Baptist University of the Américas
- Type: Private university
- Established: 1947
- Religious affiliation: Baptist General Convention of Texas
- Students: 215
- Undergraduates: 175
- Location: San Antonio, Texas, United States
- Campus: Urban 92 acres;
- Mascot: Eagle
- Website: www.bua.edu

= Baptist University of the Américas =

The Baptist University of the Américas (BUA) is a private Baptist university in San Antonio, Texas. It was founded in 1947. It was previously known as the Mexican Baptist Training School, the Mexican Baptist Bible Institute, the Hispanic Baptist Theological Seminary and the Hispanic Baptist Theological School. The school is associated with the Baptist General Convention of Texas.

==History==
In 1947, the school was founded by missionary Paul Siebenmann and named the Mexican Baptist Training School, which was changed to the Mexican Baptist Bible Institute. Initially, churches in the community hosted the school's classes. The school moved into a building at West Martin and North Leona in 1950. A new campus was established on the Pam Am Expressway in 1964.

Initially affiliated with the San Antonio Baptist Association and the Baptist General Convention of Texas, the school entered into a merger with the Southwestern Baptist Theological Seminary in 1982. The merger prompted a name change to the Hispanic Baptist Theological Seminary. In 1989, the relationship between the school and Southwestern seminary was dissolved. The institution fell under the authority of the Baptist General Convention of Texas again. The name was changed again to the Hispanic Baptist Theological School in 1999 to avoid suggesting that the institution was an accredited seminary. The school took its present name in 2003.

==Academics==
The university is associated with the Baptist General Convention of Texas and accredited by the Association for Biblical Higher Education. The school maintains an articulation agreement with Texas A&M University–Commerce. The university offers Bachelor of Arts degree programs and an Associate of Arts degree program in Cross-Cultural Studies. Rene Maciel was named president of the school in 2007 after working as an assistant dean at George W. Truett Theological Seminary at Baylor University.

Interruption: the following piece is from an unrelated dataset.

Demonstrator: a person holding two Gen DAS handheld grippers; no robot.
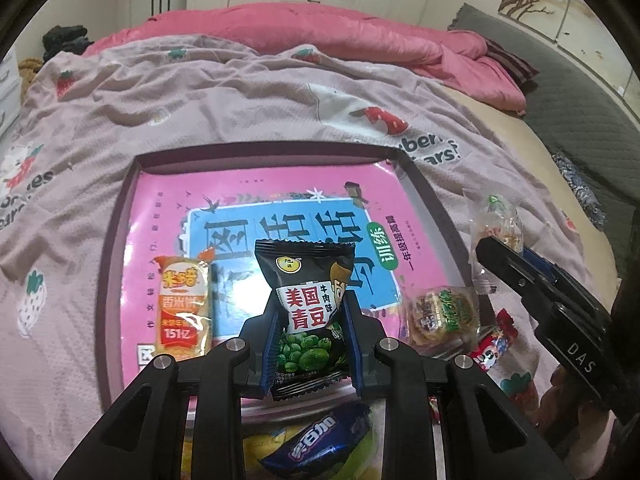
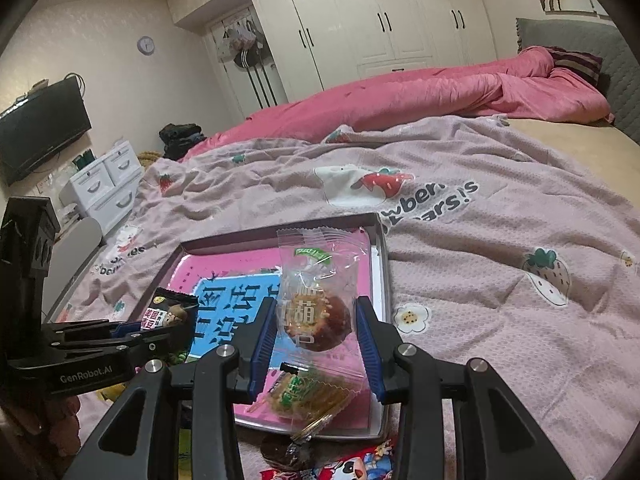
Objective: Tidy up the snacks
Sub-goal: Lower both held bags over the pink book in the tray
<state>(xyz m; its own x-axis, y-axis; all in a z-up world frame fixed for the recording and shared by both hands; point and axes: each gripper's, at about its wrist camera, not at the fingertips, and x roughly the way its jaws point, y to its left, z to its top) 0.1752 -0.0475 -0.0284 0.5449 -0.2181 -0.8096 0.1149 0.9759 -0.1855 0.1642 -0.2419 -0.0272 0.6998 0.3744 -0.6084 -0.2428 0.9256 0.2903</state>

BUA operates three institutes for specialized study. The Baptist Bible Institute is a non-degree program that provides "training to leaders, future pastors and church planters in their own geographical location, in their language and at a reasonable cost." The Christian Institute of Islamic Studies prepares Christians to serve Muslims by bringing them the gospel of Jesus. This program offers non-degree training as well as concentrations within the university's biblical studies degree. The Latina Leadership Institute offers trainings and conferences to develop Hispanic Christian female leaders.